Aug. 1 (Bloomberg) -- Czech manufacturing performance worsened for a fourth month in July as companies continued to book fewer orders from the country’s main export markets, an industry gauge showed.
The HSBC Czech Republic Manufacturing PMI was 49.5 in July, compared with 49.4 in the previous month, the bank said today in an e-mailed report. A result greater than 50 signals improvement in manufacturing performance, while a figure below signals deterioration.
“New export business received in the Czech manufacturing sector fell for the ninth month running in July, the second-longest sequence in the survey history,” the bank said in the report, compiled by Markit, a financial information services company.

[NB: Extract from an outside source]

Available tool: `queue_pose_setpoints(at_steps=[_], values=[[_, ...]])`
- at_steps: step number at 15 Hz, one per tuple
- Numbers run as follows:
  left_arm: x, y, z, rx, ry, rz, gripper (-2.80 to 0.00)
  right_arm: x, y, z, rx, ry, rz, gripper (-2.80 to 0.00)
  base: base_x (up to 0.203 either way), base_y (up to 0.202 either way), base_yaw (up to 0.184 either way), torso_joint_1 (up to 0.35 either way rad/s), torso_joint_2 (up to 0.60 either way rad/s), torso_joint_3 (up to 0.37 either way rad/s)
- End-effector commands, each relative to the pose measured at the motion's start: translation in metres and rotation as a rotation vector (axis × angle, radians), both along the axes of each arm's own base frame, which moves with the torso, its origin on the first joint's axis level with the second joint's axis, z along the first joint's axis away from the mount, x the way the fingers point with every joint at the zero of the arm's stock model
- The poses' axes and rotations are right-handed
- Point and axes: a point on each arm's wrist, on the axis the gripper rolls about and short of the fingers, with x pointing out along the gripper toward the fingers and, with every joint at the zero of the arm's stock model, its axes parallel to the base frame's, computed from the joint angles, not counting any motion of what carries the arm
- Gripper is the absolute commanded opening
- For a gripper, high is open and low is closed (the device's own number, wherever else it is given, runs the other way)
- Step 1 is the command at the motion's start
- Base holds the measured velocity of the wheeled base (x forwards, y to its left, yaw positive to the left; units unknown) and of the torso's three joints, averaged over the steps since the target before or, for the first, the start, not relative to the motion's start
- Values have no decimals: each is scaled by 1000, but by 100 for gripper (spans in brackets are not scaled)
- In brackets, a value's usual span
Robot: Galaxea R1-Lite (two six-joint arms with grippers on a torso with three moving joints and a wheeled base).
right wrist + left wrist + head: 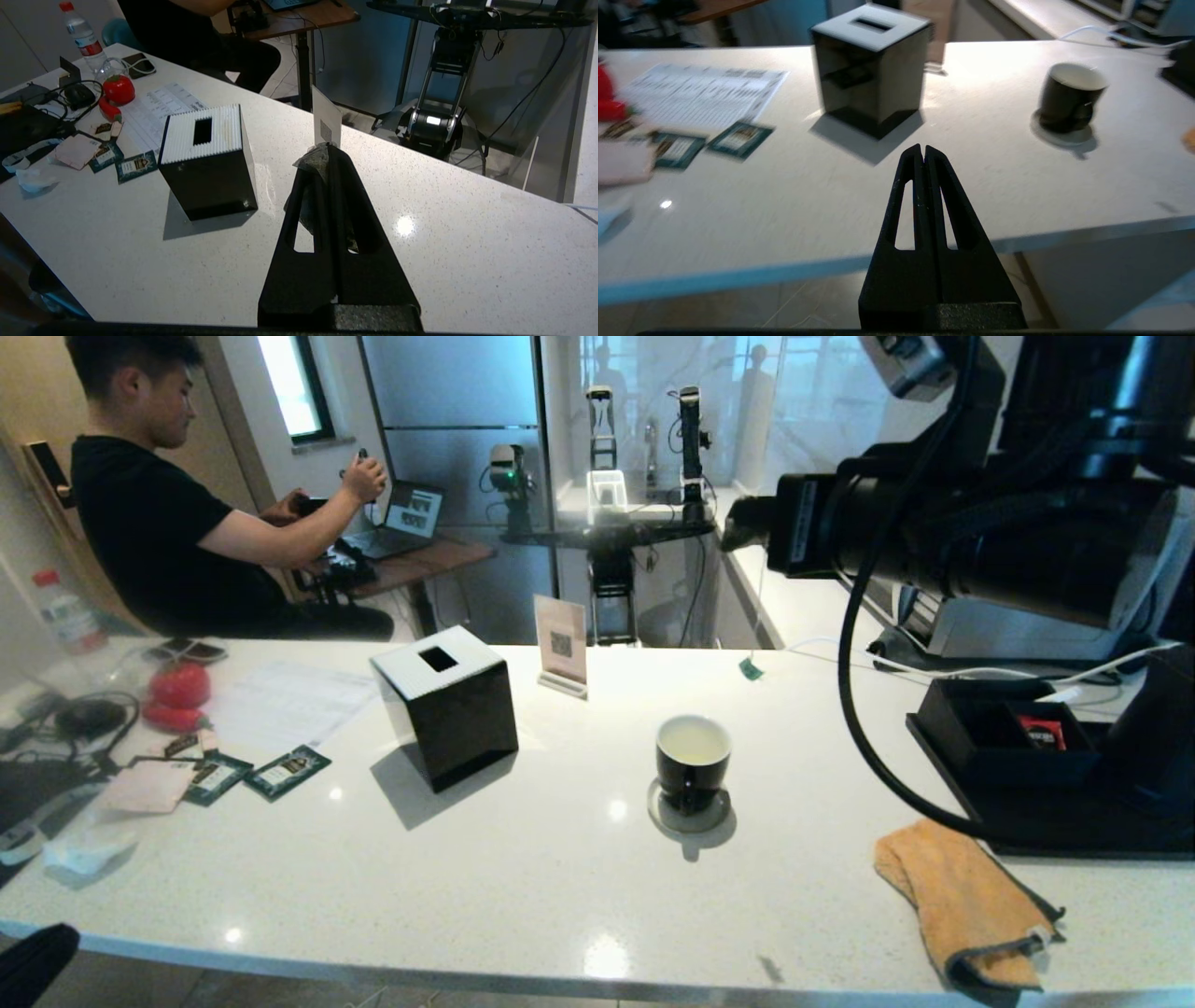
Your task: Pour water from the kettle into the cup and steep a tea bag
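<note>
We hold the tea bag [314, 161] clamped in the right end effector [327, 154] above the desk [523, 859]. The cup [692, 763], mid-desk, already holds water; next we lower the bag in. The left end effector [923, 150] is together, empty, at the near edge.

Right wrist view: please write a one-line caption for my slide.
Right gripper shut on a tea bag above the white counter, beside a black tissue box.

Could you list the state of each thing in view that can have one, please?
cup: upright on its coaster, pale liquid inside.
tea bag: pinched in the right gripper, above the counter.
left gripper: shut, empty.
tissue box: upright, slot on top.
orange cloth: crumpled at the counter's edge.
</note>
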Motion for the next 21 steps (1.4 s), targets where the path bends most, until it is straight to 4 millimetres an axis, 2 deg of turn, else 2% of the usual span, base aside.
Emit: queue_pose_setpoints(at_steps=[1, 6, 12, 15, 17, 18, 21], values=[[37, -7, 17, 10, 100, -53, -280, 8, 6, 3, 6, -8, 1, -280, 0, 0, 0, 0, 0, 0], [109, -34, 43, -8, 119, -224, -280, 14, 12, 9, 21, -26, 4, -280, 0, 0, 0, 0, 0, 0], [198, -68, 46, -34, 89, -428, -280, 17, 15, 10, 24, -31, 7, -280, 0, 0, 0, 0, 0, 0], [225, -85, 43, -37, 81, -513, -280, 27, 27, 14, 36, -46, 18, -280, 0, 0, 0, 0, 0, 0], [233, -98, 37, -35, 85, -556, -280, 32, 35, 12, 35, -45, 24, -280, 0, 0, 0, 0, 0, 0], [236, -104, 35, -35, 84, -571, 0, 34, 38, 10, 33, -42, 28, -280, 0, 0, 0, 0, 0, 0], [250, -117, 31, -39, 39, -597, 0, 36, 44, 5, 27, -33, 37, -280, 0, 0, 0, 0, 0, 0]])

Gross domestic product fell 0.8 percent in the first quarter from the final three months of 2011, the second contraction in as many quarters, as households cut spending in response to a worsening economic outlook across Europe. The economy relies on demand for cars, auto parts and electronics goods from the European Union, the market for about 80 percent of Czech exports.
The central bank in Prague cut the benchmark interest rate to a record-low 0.5 percent in June saying the government’s plan to introduce more measures aimed at cutting the budget deficit, including tax increases, would further depress consumer demand and tame inflationary pressures.
The decline in new orders was “modest” in July, while production was stagnant and inflationary pressures continued to ease, HSBC said.